Just curious if other people on here have the same issues. 

Thanks bill 


Sent from my iPhone using Tapatalk


----------



## Juansan (Dec 30, 2020)

I can't remember.


----------



## MtnBkrBob (Aug 15, 2007)

yupe


----------



## DennisT (Dec 29, 2019)

I'm forgetting names more and having more tip-of-the-tongue moments where I can't pull up the right word. But that's different from episodic memory, which is what it sounds like you're talking about.

If your wife has an excellent memory, it may be difficult for her to understand that other people may not have the same level of recall. My wife has an amazing memory for places, people, and events. She can tell you who was at the 2017 Christmas dinner, whose house it was at, and who got drunk and said things. For me, that's relegated to the dim mists of prehistory in a month.

OTOH, she was watching some show and said, "what's that?" about an animal that was being shown. I glanced up, said, "That's an Aye-aye" and went back to what I was doing. She can't understand how I know those kinds of things. Different kind of memory.

So ask yourself if things are actually getting worse or if it's just perception.


----------



## flgfish (11 mo ago)

DennisT said:


> I'm forgetting names more and having more tip-of-the-tongue moments where I can't pull up the right word. But that's different from episodic memory, which is what it sounds like you're talking about.
> 
> If your wife has an excellent memory, it may be difficult for her to understand that other people may not have the same level of recall. My wife has an amazing memory for places, people, and events. She can tell you who was at the 2017 Christmas dinner, whose house it was at, and who got drunk and said things. For me, that's relegated to the dim mists of prehistory in a month.
> 
> ...


100% me and my wife, and it has always been like that. I think this may be a difference between male and female brains, because it seems like it is similar for everyone I know.


----------



## baitdragger (Feb 6, 2007)

What did you say?


----------



## D Bone (Jul 20, 2014)

I'll be 55 in 10 days and I have been wondering the exact same thing as the OP. My grandfather (Dad's Dad) died of Alzheimer's so it is a real concern of mine.

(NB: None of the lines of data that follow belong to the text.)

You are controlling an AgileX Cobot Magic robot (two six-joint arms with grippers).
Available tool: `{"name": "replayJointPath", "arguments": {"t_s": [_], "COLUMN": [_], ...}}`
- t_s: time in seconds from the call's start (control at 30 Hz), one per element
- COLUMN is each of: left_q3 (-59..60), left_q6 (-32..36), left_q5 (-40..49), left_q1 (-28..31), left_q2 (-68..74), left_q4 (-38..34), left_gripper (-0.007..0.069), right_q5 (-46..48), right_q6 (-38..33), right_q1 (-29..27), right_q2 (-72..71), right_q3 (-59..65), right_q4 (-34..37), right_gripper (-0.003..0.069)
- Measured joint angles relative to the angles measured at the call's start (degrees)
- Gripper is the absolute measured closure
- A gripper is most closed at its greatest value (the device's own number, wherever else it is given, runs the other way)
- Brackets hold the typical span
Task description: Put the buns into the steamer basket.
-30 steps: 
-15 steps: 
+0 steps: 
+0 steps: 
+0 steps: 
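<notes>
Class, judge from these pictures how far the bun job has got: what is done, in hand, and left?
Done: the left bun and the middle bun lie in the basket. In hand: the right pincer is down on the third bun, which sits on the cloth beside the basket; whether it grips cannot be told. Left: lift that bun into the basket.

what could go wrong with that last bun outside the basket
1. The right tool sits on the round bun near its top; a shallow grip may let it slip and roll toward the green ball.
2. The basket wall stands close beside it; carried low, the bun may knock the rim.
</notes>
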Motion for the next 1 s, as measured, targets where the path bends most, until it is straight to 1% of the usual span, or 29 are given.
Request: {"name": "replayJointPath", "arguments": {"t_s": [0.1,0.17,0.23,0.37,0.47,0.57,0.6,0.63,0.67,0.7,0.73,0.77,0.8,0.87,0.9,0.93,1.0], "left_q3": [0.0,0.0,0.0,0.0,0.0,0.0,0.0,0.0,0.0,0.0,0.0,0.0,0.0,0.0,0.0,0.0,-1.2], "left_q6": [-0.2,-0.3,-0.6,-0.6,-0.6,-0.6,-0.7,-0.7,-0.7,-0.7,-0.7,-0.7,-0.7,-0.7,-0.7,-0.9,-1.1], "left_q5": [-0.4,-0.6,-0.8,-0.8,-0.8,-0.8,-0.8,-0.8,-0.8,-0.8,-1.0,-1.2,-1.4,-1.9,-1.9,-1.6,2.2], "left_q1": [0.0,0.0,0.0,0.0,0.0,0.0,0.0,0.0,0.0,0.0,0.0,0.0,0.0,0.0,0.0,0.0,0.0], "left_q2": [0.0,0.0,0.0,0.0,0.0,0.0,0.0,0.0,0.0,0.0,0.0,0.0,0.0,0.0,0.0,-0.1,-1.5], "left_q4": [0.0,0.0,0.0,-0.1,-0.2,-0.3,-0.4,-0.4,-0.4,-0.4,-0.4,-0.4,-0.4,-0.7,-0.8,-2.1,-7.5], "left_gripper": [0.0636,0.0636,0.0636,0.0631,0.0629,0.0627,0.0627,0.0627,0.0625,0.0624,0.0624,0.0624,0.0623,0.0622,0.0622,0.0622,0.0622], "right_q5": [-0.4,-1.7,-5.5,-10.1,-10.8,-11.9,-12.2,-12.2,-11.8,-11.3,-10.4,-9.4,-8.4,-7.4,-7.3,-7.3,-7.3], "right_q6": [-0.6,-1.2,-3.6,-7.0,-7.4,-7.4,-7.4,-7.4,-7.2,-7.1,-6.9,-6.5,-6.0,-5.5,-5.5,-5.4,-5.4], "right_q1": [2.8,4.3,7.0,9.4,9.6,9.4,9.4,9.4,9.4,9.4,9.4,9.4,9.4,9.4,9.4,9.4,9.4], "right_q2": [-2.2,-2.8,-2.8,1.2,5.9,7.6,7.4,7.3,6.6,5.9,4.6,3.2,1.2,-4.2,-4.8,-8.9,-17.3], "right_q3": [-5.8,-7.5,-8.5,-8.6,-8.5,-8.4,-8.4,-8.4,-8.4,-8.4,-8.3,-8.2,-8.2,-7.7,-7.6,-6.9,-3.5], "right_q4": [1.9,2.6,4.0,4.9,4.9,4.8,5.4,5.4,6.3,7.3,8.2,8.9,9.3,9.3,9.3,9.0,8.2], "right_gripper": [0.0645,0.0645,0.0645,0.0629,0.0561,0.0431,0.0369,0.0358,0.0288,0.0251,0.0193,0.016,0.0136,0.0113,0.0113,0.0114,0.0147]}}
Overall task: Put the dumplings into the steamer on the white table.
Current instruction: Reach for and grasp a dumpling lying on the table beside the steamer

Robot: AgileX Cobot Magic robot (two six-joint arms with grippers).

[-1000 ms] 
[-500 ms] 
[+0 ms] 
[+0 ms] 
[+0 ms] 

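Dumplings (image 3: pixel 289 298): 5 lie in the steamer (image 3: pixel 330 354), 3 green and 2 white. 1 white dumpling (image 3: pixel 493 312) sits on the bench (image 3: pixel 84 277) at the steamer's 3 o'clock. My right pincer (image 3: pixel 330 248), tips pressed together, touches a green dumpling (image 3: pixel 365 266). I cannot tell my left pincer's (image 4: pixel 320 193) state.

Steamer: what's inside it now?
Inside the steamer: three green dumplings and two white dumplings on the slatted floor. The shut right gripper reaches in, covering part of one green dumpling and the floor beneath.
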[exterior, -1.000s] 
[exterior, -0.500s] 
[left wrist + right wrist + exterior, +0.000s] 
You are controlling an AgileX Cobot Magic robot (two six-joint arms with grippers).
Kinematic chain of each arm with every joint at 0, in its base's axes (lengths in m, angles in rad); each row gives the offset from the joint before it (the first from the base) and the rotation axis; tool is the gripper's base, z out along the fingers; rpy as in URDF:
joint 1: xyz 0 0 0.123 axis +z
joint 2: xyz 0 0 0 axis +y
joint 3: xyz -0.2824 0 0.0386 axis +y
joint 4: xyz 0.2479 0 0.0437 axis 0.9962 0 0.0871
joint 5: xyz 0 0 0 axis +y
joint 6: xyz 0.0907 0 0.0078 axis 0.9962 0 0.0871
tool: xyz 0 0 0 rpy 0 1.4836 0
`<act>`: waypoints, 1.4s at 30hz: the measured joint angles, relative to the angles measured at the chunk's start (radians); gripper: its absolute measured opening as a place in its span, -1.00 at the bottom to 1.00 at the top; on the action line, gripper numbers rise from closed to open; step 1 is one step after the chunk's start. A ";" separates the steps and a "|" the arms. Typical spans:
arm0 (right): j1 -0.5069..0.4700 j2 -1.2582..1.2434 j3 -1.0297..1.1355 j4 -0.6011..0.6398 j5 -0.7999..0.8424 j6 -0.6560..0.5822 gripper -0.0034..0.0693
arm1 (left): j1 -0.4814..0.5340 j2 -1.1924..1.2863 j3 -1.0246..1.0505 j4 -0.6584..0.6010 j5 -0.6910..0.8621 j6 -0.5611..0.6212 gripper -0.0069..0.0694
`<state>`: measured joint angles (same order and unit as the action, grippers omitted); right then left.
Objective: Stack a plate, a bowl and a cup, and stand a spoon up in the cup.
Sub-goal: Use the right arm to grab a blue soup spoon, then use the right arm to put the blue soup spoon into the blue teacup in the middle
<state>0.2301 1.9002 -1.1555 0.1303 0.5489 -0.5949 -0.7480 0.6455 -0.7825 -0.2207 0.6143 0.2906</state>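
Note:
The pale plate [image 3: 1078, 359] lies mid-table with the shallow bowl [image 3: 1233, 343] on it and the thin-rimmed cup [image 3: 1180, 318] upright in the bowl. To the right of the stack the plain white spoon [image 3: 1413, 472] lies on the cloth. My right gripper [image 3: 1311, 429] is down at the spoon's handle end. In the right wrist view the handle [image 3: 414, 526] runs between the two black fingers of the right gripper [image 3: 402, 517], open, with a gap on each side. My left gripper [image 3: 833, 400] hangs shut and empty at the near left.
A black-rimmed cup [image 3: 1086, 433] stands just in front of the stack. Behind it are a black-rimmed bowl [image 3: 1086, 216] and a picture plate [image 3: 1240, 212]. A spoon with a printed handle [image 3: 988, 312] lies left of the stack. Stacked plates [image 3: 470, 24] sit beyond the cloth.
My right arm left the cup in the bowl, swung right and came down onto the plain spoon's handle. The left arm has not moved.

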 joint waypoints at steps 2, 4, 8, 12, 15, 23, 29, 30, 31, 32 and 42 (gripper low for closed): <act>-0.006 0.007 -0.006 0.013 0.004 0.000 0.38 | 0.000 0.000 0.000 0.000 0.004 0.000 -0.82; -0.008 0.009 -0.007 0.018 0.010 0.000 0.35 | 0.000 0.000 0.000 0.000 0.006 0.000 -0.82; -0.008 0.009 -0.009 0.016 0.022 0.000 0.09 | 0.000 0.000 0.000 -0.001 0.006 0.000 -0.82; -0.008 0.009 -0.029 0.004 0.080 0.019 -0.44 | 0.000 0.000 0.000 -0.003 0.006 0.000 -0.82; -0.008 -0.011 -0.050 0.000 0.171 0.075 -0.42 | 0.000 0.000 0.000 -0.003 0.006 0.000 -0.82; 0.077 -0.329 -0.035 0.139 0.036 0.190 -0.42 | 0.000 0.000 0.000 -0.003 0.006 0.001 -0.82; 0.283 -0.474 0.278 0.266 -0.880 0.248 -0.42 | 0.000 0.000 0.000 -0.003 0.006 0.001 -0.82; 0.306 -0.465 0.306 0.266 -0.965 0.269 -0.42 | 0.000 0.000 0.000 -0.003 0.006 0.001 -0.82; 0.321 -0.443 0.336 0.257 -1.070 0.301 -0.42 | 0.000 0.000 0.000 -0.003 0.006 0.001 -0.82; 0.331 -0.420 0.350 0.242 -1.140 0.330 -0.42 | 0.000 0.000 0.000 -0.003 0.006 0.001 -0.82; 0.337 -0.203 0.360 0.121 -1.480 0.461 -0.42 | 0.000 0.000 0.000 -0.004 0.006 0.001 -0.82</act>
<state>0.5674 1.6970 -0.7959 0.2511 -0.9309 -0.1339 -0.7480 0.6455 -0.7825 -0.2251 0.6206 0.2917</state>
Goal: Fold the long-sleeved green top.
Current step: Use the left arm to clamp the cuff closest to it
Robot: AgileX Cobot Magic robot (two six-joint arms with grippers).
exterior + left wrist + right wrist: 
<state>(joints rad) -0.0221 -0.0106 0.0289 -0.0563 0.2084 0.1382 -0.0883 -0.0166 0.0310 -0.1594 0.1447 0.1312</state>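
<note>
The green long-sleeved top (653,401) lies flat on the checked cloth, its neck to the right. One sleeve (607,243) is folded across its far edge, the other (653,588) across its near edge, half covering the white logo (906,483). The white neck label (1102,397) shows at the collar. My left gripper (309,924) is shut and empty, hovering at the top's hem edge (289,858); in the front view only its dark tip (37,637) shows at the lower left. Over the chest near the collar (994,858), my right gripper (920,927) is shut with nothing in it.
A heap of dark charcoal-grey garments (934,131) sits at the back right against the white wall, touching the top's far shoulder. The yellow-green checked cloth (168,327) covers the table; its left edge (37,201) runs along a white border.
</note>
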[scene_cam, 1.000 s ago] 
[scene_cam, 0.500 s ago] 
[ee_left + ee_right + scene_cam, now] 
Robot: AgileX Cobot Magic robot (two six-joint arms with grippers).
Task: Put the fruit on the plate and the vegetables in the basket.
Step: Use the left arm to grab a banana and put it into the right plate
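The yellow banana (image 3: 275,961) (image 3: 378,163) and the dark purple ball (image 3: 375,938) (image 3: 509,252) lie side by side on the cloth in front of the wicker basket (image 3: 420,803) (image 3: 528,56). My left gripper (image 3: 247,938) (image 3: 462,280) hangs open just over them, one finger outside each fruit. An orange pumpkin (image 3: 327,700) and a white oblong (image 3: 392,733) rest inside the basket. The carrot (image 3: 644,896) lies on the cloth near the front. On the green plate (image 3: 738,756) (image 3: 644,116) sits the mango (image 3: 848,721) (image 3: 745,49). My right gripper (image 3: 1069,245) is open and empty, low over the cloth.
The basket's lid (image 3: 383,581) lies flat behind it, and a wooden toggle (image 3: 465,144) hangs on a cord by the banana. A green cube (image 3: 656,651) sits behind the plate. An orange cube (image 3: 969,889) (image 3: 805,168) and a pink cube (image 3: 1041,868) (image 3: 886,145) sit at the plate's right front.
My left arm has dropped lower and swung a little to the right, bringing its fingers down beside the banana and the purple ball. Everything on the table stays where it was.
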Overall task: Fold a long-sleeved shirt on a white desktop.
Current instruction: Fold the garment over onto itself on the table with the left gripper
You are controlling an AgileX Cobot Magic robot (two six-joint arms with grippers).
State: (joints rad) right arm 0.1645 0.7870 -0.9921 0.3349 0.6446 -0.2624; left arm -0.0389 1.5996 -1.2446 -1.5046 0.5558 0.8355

Some of my friends seem to remember things from our crazy youth a lot better than I do. I'm good if it happened in the last 3-10 years though, so hopefully it is just part of the aging process along with several bell ringings along the way.

I guess if I'm wrong, I won't remember it.


----------



## AKamp (Jan 26, 2004)

Pretty sure my wife uses my bad memory to her advantage. Either she really did tell me something or she is just gaslighting me and I assume she told me something. I don’t know if it is actually getting worse or I have just given up the fight. Either way it is generally pretty trial stuff that really doesn’t matter.


----------



## plummet (Jul 8, 2005)

I cant remember a number from looking at it to righting it down straight away......

But i can remember the thread pitch angles of bsp and not threads..... 

Why the actual Fark do i remember unimportant details and forget the importance stuff? Bloody old age.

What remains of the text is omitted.